Réponse de la ministre :

Collègue Hugon, en 2023, 49 décès ont été enregistrés dans les prisons belges, dont 15 suicides. En 2024, 54 décès ont été recensés, dont 16 suicides.

Les chiffres relatifs aux suicides et aux décès sont accessibles au public via les rapports annuels publiés sur le site du SPF Justice. Ces rapports contiennent également une ventilation par établissement pénitentiaire. Les données pour 2025 ne sont pas encore validées et ne peuvent donc pas être communiquées à ce stade.

Tout décès d’une personne détenue inscrite au rôle de la prison est systématiquement enregistré et immédiatement signalé au parquet compétent. En principe, une autopsie est réalisée et le parquet décide des suites à réserver au dossier. Des investigations peuvent également être menées à la suite de signalements effectués par des proches ou des tiers concernant les circonstances du décès. L’information des proches est organisée au niveau local, en principe par la direction de l’établissement, éventuellement avec l’appui du service psychosocial selon les circonstances.

Des efforts importants ont été réalisés ces dernières années dans le domaine de la prévention du suicide. Les services médicaux ont été renforcés, notamment par l’engagement de psychologues cliniciens et d’assistants sociaux. Chaque personne détenue nouvellement admise est reçue dans les 24 heures par le directeur de la prison ainsi que par un médecin. Tous deux procèdent à un screening du risque suicidaire.

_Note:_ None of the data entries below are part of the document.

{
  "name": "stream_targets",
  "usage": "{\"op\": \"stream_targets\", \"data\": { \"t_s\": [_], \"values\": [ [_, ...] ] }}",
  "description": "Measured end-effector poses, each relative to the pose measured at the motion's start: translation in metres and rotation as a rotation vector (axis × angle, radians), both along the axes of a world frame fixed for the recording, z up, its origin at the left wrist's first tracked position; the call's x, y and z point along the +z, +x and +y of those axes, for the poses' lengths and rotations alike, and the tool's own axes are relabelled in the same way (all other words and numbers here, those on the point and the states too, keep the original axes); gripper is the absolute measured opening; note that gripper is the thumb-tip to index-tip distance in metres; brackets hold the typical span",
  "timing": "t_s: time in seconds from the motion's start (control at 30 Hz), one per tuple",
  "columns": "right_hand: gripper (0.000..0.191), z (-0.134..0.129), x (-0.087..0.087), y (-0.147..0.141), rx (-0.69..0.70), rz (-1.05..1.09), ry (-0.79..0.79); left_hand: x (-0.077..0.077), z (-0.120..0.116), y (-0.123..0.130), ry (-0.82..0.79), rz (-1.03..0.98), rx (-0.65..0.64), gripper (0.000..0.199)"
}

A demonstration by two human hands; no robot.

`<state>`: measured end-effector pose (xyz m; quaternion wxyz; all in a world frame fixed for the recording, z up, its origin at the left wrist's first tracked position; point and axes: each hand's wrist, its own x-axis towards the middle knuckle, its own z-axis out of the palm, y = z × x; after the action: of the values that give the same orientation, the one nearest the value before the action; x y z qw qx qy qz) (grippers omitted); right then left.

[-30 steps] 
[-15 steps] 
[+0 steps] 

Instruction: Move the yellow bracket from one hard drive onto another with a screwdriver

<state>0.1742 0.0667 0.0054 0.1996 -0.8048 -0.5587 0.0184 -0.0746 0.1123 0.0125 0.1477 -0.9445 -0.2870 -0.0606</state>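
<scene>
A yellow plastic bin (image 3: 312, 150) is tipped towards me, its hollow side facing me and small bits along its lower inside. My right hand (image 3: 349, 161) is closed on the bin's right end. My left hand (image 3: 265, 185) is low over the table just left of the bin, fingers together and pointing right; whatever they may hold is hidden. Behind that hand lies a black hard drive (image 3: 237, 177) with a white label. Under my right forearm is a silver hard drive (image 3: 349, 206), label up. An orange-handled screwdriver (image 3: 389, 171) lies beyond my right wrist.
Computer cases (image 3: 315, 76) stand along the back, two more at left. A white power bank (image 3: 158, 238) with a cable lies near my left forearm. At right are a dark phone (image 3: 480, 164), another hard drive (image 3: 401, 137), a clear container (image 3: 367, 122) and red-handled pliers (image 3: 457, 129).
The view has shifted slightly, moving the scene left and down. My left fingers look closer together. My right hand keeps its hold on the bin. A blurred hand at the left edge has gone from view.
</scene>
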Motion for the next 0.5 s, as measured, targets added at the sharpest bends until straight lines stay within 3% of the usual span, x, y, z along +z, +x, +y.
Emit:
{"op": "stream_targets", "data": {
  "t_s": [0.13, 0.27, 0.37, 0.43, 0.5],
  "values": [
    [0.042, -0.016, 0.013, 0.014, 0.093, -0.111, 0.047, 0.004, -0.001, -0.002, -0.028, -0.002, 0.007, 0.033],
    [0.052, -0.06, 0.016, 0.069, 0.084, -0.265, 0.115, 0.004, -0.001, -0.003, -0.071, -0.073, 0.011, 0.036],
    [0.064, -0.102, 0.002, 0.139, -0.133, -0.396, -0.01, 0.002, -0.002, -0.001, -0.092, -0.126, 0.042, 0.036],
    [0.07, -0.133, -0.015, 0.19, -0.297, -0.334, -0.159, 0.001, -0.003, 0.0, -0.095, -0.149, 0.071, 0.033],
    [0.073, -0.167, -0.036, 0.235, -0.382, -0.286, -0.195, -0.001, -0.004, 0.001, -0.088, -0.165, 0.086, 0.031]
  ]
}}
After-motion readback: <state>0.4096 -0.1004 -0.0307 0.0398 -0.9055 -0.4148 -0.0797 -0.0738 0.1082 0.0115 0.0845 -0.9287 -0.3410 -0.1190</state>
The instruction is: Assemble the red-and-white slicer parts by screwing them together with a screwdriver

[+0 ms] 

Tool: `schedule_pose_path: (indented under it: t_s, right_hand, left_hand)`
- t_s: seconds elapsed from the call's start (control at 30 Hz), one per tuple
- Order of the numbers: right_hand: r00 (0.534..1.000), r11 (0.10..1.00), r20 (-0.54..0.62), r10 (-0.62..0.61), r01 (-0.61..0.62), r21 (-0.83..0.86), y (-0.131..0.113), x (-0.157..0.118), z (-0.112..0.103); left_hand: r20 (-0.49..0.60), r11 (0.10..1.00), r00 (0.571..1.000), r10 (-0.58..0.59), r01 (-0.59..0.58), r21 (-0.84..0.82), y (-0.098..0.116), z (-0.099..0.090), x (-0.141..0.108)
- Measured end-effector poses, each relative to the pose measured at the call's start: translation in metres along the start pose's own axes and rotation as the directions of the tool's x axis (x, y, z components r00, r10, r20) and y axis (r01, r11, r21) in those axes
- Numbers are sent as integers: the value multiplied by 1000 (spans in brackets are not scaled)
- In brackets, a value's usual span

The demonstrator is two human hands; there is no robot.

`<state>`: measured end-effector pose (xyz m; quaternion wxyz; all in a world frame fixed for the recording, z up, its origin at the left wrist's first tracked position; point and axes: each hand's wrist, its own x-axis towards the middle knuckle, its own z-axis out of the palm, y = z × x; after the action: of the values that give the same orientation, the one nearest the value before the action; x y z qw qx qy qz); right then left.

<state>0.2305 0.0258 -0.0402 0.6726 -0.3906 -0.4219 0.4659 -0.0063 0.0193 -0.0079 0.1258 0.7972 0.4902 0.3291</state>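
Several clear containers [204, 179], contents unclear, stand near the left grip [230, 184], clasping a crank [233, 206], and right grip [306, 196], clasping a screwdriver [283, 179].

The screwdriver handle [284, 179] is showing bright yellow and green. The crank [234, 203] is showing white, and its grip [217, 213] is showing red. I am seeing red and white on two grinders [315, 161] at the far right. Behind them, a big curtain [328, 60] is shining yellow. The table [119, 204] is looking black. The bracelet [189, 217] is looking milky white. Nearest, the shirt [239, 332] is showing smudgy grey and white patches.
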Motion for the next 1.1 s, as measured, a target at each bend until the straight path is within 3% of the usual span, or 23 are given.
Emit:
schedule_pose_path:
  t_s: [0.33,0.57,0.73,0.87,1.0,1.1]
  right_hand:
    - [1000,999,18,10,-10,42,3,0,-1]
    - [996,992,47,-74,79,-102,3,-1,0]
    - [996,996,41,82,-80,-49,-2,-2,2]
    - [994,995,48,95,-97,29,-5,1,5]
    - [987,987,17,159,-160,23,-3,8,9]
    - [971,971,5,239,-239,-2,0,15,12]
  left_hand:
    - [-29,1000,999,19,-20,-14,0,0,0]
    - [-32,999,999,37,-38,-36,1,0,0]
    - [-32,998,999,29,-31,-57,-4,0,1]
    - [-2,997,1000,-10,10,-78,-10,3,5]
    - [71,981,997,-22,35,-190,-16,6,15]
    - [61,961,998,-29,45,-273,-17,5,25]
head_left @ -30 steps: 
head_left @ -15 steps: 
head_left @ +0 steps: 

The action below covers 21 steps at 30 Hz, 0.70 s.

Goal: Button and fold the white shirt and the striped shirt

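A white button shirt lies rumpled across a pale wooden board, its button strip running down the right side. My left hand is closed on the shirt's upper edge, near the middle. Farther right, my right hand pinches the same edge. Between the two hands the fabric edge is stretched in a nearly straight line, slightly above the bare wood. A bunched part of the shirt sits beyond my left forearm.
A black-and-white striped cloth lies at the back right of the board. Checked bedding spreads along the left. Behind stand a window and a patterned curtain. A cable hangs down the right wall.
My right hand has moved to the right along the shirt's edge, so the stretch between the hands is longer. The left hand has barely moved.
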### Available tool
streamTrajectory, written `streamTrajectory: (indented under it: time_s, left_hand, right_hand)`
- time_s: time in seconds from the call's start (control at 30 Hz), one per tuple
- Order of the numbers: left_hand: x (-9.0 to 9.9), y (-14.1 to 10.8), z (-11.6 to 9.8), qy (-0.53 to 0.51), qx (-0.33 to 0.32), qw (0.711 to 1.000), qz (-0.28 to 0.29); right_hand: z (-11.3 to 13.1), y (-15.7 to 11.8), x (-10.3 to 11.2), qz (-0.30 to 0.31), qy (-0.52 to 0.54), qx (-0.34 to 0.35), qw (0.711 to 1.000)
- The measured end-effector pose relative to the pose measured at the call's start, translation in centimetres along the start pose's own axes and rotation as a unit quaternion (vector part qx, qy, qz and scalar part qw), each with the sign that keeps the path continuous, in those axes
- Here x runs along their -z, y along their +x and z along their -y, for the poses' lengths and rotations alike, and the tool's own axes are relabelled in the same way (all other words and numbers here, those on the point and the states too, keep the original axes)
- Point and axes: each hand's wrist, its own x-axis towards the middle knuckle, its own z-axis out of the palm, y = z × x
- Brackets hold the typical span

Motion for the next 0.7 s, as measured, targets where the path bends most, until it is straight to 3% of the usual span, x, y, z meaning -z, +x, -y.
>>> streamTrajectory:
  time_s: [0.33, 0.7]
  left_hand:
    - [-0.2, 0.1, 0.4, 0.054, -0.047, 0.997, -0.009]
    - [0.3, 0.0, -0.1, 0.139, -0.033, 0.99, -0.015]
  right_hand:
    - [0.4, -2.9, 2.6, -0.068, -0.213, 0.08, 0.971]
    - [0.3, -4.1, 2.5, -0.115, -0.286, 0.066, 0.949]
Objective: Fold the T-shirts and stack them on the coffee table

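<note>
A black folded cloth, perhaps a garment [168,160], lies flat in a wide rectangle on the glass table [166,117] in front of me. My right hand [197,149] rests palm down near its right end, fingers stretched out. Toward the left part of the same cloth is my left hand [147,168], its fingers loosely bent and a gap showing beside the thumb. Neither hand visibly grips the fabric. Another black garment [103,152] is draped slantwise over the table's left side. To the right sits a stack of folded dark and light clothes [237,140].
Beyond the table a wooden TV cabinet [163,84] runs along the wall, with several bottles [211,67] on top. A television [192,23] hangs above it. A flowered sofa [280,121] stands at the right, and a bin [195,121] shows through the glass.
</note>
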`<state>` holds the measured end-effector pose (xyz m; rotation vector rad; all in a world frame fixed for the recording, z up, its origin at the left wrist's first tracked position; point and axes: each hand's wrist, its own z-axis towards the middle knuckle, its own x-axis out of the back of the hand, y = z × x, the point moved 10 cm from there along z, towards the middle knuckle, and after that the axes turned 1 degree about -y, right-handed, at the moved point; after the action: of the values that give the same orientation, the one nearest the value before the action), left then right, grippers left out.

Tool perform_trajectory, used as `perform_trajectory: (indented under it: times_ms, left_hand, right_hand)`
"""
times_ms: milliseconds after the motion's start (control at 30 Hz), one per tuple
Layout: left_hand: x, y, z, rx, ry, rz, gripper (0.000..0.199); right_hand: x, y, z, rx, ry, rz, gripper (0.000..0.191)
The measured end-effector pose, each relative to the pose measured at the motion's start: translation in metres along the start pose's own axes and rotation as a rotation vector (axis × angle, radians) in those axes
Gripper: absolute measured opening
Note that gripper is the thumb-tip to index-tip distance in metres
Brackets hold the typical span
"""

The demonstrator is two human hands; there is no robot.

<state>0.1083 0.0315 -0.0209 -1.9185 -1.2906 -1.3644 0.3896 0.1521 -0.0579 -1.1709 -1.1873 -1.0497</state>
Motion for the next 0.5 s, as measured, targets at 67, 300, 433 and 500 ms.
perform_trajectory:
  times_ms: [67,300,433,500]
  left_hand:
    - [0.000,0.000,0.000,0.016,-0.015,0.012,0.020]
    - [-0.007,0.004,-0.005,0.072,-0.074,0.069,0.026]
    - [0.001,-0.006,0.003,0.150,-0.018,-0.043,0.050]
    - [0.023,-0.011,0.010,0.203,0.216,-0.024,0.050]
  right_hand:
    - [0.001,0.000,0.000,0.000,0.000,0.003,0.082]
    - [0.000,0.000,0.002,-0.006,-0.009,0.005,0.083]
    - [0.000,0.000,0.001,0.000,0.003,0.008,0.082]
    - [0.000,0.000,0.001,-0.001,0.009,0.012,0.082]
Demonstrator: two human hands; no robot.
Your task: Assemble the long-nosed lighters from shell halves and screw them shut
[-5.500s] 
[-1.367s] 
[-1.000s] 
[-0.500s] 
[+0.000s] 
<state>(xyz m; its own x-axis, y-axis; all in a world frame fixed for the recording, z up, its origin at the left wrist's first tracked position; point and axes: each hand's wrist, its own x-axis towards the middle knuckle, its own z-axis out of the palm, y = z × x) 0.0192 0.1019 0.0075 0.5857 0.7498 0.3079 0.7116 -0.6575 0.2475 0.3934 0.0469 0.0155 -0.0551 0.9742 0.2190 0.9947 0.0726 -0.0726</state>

Lorsqu’un risque est identifié, un protocole spécifique est immédiatement activé.

S’agissant du Guide de prévention du suicide diffusé en 2023, celui-ci contient une série de recommandations qui n’ont pas de caractère contraignant. Chaque établissement pénitentiaire dispose d’une autonomie organisationnelle qui lui permet d’adapter les mesures à son contexte et à ses priorités. À ce stade, il n’existe pas de mécanisme centralisé de monitoring permettant d’évaluer de manière systématique la mise en œuvre de l’ensemble de ces recommandations.

Les lignes téléphoniques d’urgence sont actuellement accessibles dans les établissements situés en Région flamande. En Région wallonne, des concertations sont en cours avec Télé-Accueil afin de permettre un accès similaire. Par ailleurs, des affiches d’information relatives à la prévention du suicide et aux dispositifs d’aide sont placées à différents endroits au sein des établissements.

Enfin, la dénomination « S2 » est propre à un établissement spécifique. L’appellation officielle est « placement sous surveillance spéciale ». Cette mesure constitue l’un des dispositifs pouvant être mis en œuvre afin de réduire le risque de suicide lorsqu’une évaluation individualisée le justifie. À ce jour, il n’existe toutefois pas de recensement systématique et centralisé du nombre de placements sous surveillance spéciale.